Greetings & Salutations came out at the beginning of 2013, combining tour-only EPs Greetings from Less Than Jake (2011) and Seasons Greetings from Less Than Jake (2012), plus a pair of unreleased tracks, and a freshly sequenced track list to celebrate the band's 20th anniversary. Surprisingly cohesive for a comp+, it's everything fans old and new want from the band: Quality, fun ska punk, and more of it. "Done and Dusted" is classic Less Than Jake.

After The Fall
Unkind (Paper + Plastick Records)
release date: 3/19/2013

Three or four full-lengths in (first for Paper + Plastic, back to a four piece again) and After the Fall have pretty well nailed the rampaging punk stylings of the late '90s.
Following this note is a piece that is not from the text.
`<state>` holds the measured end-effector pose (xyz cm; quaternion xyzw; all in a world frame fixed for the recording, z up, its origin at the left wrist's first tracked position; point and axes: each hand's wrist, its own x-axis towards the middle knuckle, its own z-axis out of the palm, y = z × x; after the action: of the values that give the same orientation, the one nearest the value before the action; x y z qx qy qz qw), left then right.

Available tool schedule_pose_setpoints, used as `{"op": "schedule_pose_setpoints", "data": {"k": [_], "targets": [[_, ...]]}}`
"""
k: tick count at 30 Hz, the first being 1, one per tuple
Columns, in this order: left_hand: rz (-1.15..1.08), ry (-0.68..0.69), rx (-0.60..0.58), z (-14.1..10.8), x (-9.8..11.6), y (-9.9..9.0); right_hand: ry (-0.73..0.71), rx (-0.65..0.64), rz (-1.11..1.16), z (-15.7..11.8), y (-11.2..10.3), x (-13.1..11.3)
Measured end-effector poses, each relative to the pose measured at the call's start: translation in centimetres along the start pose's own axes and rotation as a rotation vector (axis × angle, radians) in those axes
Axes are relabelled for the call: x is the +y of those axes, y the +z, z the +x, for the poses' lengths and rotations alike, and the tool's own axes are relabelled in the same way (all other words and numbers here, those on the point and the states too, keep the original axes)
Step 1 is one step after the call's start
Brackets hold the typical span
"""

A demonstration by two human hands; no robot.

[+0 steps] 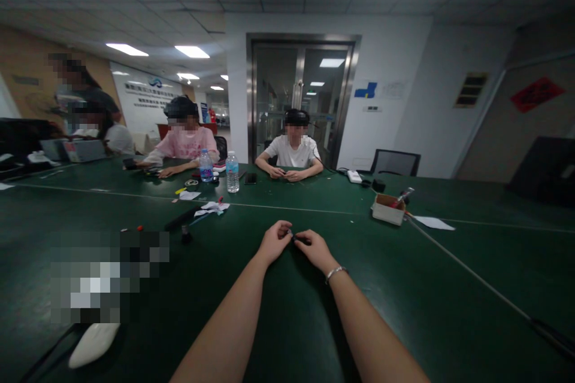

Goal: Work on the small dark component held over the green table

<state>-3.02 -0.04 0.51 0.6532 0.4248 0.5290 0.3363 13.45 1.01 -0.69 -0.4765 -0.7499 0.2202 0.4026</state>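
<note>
Out in front of me, both hands meet over the green table. The fingers of my left hand are curled and closed, with a tiny glint of something pale at the tips. My right hand is closed in a pinch, thumb and fingertips meeting. Between the two sets of fingertips is a small dark object, too small and too covered to name. A silver bracelet circles my right wrist.
Two water bottles, crumpled paper and a dark phone lie ahead and left. A small open box stands to the right beside a cable. Across the table sit people, one directly opposite. A white object lies near left.
</note>
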Motion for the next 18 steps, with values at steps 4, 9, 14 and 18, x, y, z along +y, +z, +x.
{"op": "schedule_pose_setpoints", "data": {"k": [4, 9, 14, 18], "targets": [[0.016, 0.008, -0.007, 0.2, -0.2, 0.2, 0.061, -0.03, 0.069, 0.3, 0.0, -0.1], [0.074, 0.005, -0.015, 0.2, 0.1, 0.2, 0.104, 0.004, 0.109, 0.5, 0.7, 0.3], [0.146, 0.023, -0.029, 0.2, 0.3, 0.4, 0.061, 0.054, 0.019, 0.1, 1.1, 0.3], [0.167, 0.048, -0.048, 0.3, 0.4, 0.8, 0.021, 0.081, -0.063, -0.2, 0.7, -0.5]]}}
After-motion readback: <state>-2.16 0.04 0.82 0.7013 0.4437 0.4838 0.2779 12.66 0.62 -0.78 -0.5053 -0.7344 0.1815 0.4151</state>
Like NOFX, but with less horns and songs about lesbians. Writers often call them "earnest" vocals, when the singer misses a bunch of the notes in his enthusiasm, and that'd be the case here. It's not a bad thing, of course, cuz you get swept up in the energy of "Decade" and barely notice. Barely. But yeah, one of the two singers misses his mark pretty often. Oh, but there are two guys trading vocals over the rampaging drums and palm-muted, lightening-picked guitars, and all the melodic punk goodness comes charging at you so relentlessly, you'll barely have time to catch your breath.


The Tossers
The Emerald City (Victory Records)
release date: 3/5/2013

Seven full-lengths in 20 years, these Celtic punkers continue to deliver exactly what you want and expect, no surprises. Fun, energetic, trust-worthy, with tin whistles, fiddles, hearty sing-a-longs, and all the usual subjects (last call, lost friends and relatives, more drinking, maybe a bar fight with some scabs, and how a broken heart can be mended when the boys take you out for pints until the sun comes up), Emerald City doesn't disappoint, nor break any new ground. The Tossers lean more to the traditional Celtic sing-a-long than the punk rock rampage, but play the title track on the jukebox at your local pub, and if someone doesn't buy you a drink, get the hell out of there.

Bad Religion
True North (Epitaph)
release date: 1/22/2013

30+ years and 16 albums in, you know what to expect, and Bad Religion doesn't disappoint. Or deviate from the style they themselves created. Immaculate production, fast-paced, quality skate punkpop, layered whoa-ohs, and scathing cultural criticism, it's all here in spades. "Fuck You" is as brief and to-the-point as the sentiment, and as fine a representation of the album as any. This track could be off any of their albums, meaning fans will eat it up and it'll be rattled off with the classic faves as punk songs you need to know.